Pour les touristes, à Londres, il existe mille façons de découvrir la ville. Certains enchaînent les musées, d’autres traversent les monuments,appareil photo à la main. Mais depuis quelques années, une autre manière de visiter la capitale britannique séduit de plus en plus de voyageurs : la découvrir en mangeant. C’est le pari de Valérie Bonard, qui depuis 3 ans propose un tour des marchés, fourchette à la main (cette fois-ci).


Découvrir Londres par des banh-mi, des arancinis ou de la cuisine vénézuélienne ? C’est précisément l’idée derrière Taste London, le concept imaginé par Valérie Bonard. Pour elle, goûter une ville permet souvent de mieux la comprendre. Ces food-tours pensés comme une immersion dans le Londres cosmopolite que l’on connaît, ont pour enjeu de faire découvrir des marchés historiques, des cuisines du monde, des adresses cachées et surtout des rencontres improbables.
L’enjeu pour Valérie au départ était de tenter un format, au sens propre du terme : “J’avais en tête une activité loin des visites guidées classiques, parce que personnellement, une visite où je ne mange pas rapidement, ça ne m'intéresse pas”, lance la fondatrice, sourire aux lèvres.

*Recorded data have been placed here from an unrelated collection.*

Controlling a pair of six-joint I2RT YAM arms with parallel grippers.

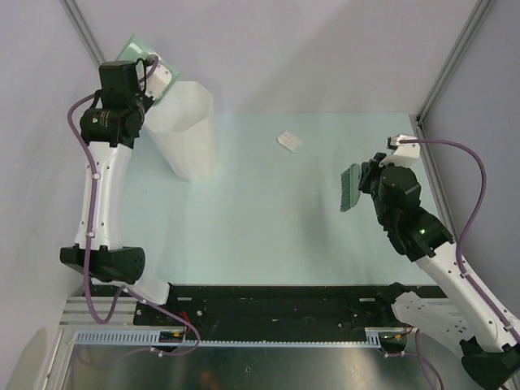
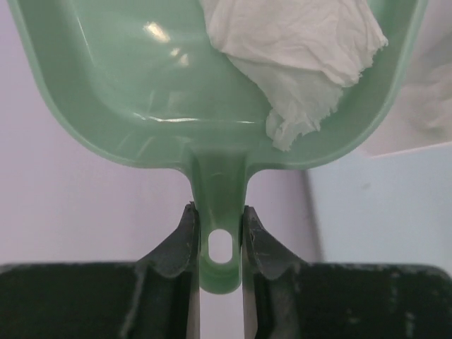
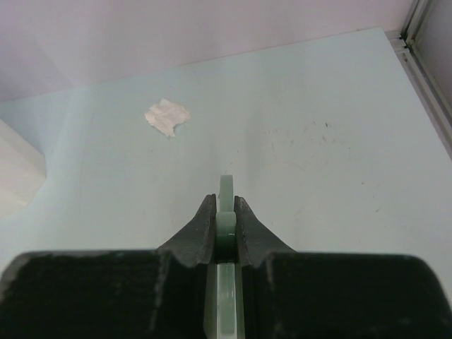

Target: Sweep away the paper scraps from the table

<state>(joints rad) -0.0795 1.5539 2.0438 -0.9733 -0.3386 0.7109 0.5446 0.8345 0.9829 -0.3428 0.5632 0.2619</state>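
Observation:
My left gripper [image 2: 219, 212] is shut on the handle of a green dustpan [image 2: 155, 92], held up at the far left by the white bin [image 1: 188, 130]; it also shows in the top view [image 1: 146, 77]. Crumpled white paper scraps [image 2: 296, 49] lie in the pan. My right gripper [image 3: 225, 205] is shut on a green brush [image 1: 351, 187], held above the right side of the table [image 1: 268, 211]. One paper scrap [image 1: 288, 141] lies on the table at the far middle, also in the right wrist view [image 3: 167, 116], well ahead and left of the brush.
The tall white faceted bin stands at the far left of the table; its corner shows in the right wrist view [image 3: 18, 169]. Grey walls and metal frame rails [image 1: 431, 162] edge the table. A black front rail [image 1: 268, 313] runs along the near edge.

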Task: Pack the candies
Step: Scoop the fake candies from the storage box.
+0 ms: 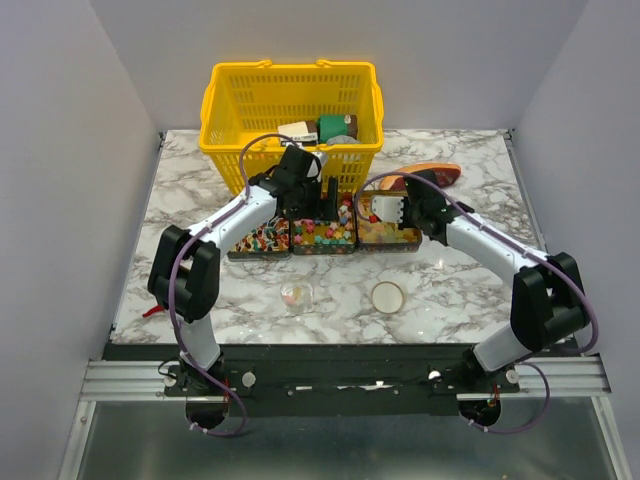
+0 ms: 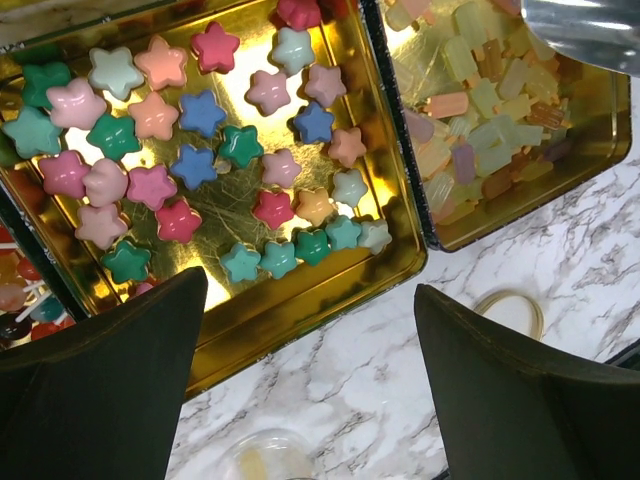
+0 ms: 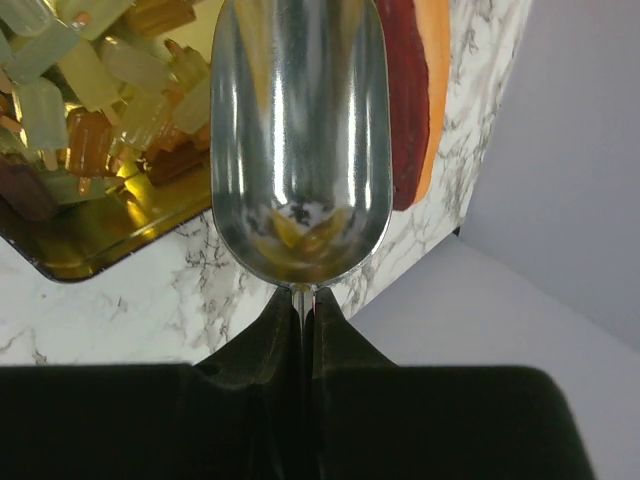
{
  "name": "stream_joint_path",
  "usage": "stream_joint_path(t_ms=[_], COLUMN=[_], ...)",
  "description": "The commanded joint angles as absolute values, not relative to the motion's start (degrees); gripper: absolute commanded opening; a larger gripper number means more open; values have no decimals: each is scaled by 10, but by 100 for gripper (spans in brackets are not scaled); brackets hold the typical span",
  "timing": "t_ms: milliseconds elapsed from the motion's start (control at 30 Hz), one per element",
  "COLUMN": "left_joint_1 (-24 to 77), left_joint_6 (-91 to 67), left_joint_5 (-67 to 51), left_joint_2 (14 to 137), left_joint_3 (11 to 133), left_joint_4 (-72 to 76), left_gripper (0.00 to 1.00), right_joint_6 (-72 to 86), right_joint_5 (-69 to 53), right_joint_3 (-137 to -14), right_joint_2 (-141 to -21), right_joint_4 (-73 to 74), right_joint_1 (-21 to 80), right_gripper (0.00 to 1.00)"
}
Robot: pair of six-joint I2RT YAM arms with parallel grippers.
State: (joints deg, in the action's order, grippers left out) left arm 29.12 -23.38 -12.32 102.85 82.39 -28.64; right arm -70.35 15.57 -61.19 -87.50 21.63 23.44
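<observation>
Three open tins sit side by side mid-table. They hold wrapped candies (image 1: 260, 240) on the left, star-shaped candies (image 2: 200, 150) in the middle gold tin (image 2: 330, 290), and pale gummies (image 2: 470, 90) on the right. The left gripper (image 2: 305, 295) hangs above the gold tin's near edge, jaws spread wide and holding nothing. The right gripper (image 3: 303, 310) is clamped on the handle of a metal scoop (image 3: 298, 140), which looks empty and hovers at the edge of the gummies. A small clear cup (image 1: 297, 296) and a round lid (image 1: 388, 295) lie nearer the arms. The step appears to be scooping gummies. Next, the scoop likely needs dipping in, then carrying level to the cup.
</observation>
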Motion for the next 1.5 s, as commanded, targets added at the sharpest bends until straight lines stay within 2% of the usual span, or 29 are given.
stream_joint_path(t_ms=[0,767,1033,1467], left_joint_1=[285,282,282,284], left_joint_6=[-225,-225,-229,-230], left_joint_5=[-123,-152,-164,-182], left_joint_2=[1031,1086,1095,1112], left_joint_3=[821,860,856,875], left_joint_4=[-280,-291,-287,-286], left_gripper=[95,93,86,86], right_joint_6=[-759,-778,-771,-766], right_joint_5=[168,149,155,137], right_joint_3=[-597,-524,-478,-491], right_joint_2=[-897,-902,-858,-857], right_joint_4=[140,114,119,140], right_joint_1=[250,243,234,223], right_gripper=[1,1,1,1])
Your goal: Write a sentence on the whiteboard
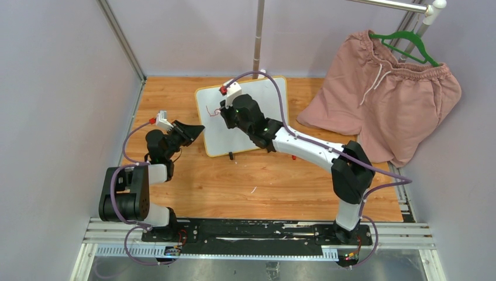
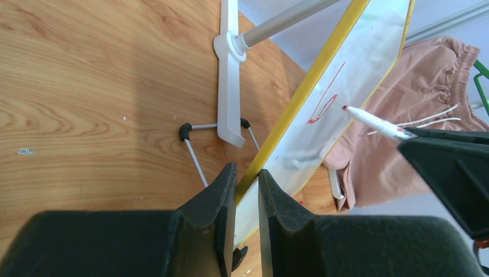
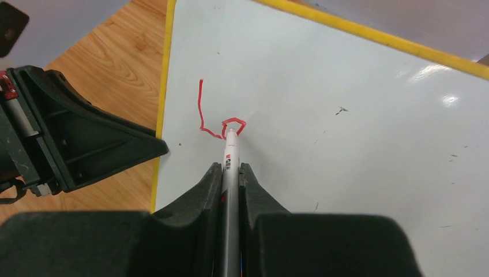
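In the overhead view the small glossy white whiteboard with a thin yellow-orange frame and rounded corners (image 1: 217, 139) sits in the upper centre of the frame on the light wooden table (image 1: 263, 187), just in front of a grey metal pole (image 1: 258, 35). The left wrist view shows it propped at a slant on thin wire legs with small black feet (image 2: 185, 131), beside the pole's flat white base (image 2: 229, 86). The left gripper (image 1: 197, 130) reaches in from the left of the frame, and its black jaws are drawn narrow, pinching the yellow left edge of the board between them (image 2: 247, 176). The right gripper (image 1: 225, 111) hovers over the board's upper left part, its jaws closed tight around a slim white marker with a red tip (image 3: 230, 151). The marker points up the middle of the right wrist frame. The sentence (image 3: 221, 122) is only begun: one upright red stroke bending into a small closed loop, near the board's left edge. The marker's tip lies at the lower side of that loop, though whether it presses on the surface I cannot tell. At the upper right of the overhead frame, a pair of dusty pink drawstring shorts (image 1: 380, 99) hangs from a green hanger (image 1: 403, 40), its lower part lying on the table well apart from the board.
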Robot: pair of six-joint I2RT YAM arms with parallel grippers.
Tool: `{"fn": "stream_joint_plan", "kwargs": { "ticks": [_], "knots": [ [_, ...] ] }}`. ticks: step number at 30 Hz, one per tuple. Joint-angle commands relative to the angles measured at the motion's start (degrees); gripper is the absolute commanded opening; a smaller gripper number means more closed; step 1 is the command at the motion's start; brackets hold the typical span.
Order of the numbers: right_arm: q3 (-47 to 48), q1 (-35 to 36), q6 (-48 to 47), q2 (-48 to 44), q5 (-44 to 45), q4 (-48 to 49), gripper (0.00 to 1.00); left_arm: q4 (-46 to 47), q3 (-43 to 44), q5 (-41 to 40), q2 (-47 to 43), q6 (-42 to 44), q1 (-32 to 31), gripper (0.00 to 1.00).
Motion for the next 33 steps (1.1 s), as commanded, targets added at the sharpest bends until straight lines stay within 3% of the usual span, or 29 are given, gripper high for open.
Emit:
{"fn": "stream_joint_plan", "kwargs": {
  "ticks": [1,33],
  "knots": [
    [-1.12,-0.11,-1.28,-4.97,1.43,1.25,0.00,0.51,-0.56,0.97,-1.54,0.21,-0.12,0.00],
    [0.86,-2.61,-0.02,0.20,0.51,-0.15,0.00,0.02,-0.47,1.06,-2.02,0.70,-0.09,0.00]
  ]
}}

À ce titre, Taste London joue sur un mélange très… londonien : un peu de culture, beaucoup de street food, des anecdotes de guide et surtout une atmosphère ultra conviviale : “Je voyais les tours comme une parenthèse, où pendant quelques heures, les participants passent d’un marché à l’autre, goûtent des spécialités venues des quatre coins du monde et découvrent une ville bien différente des clichés habituels sur la cuisine britannique.”
Toute personne qui vit ici sait qu’il s’agit probablement de l’une des villes les plus riches culturellement au monde quand on parle de nourriture.”

“Les touristes pensent encore qu’on mange mal à Londres…”
La réalité du terrain fait toujours rire notre guide, qui assure : “Les gens pensent encore qu’on mange mal à Londres… Mais toute personne qui vit ici sait qu’il s’agit probablement de l’une des villes les plus riches culturellement au monde quand on parle de nourriture.” C’est précisément cette diversité que Taste London veut raconter, car Valérie voit l’expérience comme une sortie entre amis (à ce titre, Valérie utilise rarement le mot “visite”. Elle préfère parler “d’expérience”).
Les groupes restent volontairement à taille humaine, et Valérie insiste sur une ambiance détendue : “Au début, les gens sont parfois un peu réservés”, explique-t-elle, “mais à la fin du tour, ils échangent leurs numéros, ils restent boire un verre ensemble. Certains continuent même leur soirée après.” Cette proximité fait aujourd’hui la réputation de Taste London, qui a pendant très longtemps bénéficié d’un très bon bouche-à-oreille.
Le projet Taste London se construit jour par jour, brique par brique
“Au départ, rien n’était vraiment planifié.” Valérie commence simplement à discuter avec des commerçants sur les marchés londoniens qu’elle parcourt avec sa famille. Elle leur parle d’une idée : amener des petits groupes, faire découvrir leurs stands, créer des dégustations. Les premiers flyers sont bricolés rapidement sur Canva, distribués à la main. Puis les premières réservations arrivent. Petit à petit, Taste London trouve son public : Borough Market, Camden et les trésors cachés de Londres
Aujourd’hui, les tours se concentrent principalement autour des grands marchés londoniens. Mais l’idée n’est pas simplement d’emmener les visiteurs dans les lieux les plus connus, au contraire, Taste London cherche surtout à faire sortir les gens du parcours touristique classique. La guide s’appuie sur deux modèles : le walking tour qui débute du côté de Old Spitalfields Market avant de traverser une partie de la City pour rejoindre Borough Market. Entre les deux, les participants découvrent plusieurs spots emblématiques : Leadenhall Market, immortalisé dans Harry Potter and the Philosopher's Stone, le Gherkin, London Bridge et d’autres ruelles plus discrètes de la City…
Le bike tour, lui, mise davantage sur les contrastes londoniens. Départ à Covent Garden, passage par Seven Dials et arrivée à Camden Market. “J’adore ce contraste entre le côté très chic de Covent Garden et l’énergie beaucoup plus punk de Camden”. Mais au fond, ces lieux ne sont qu’une partie de l’expérience.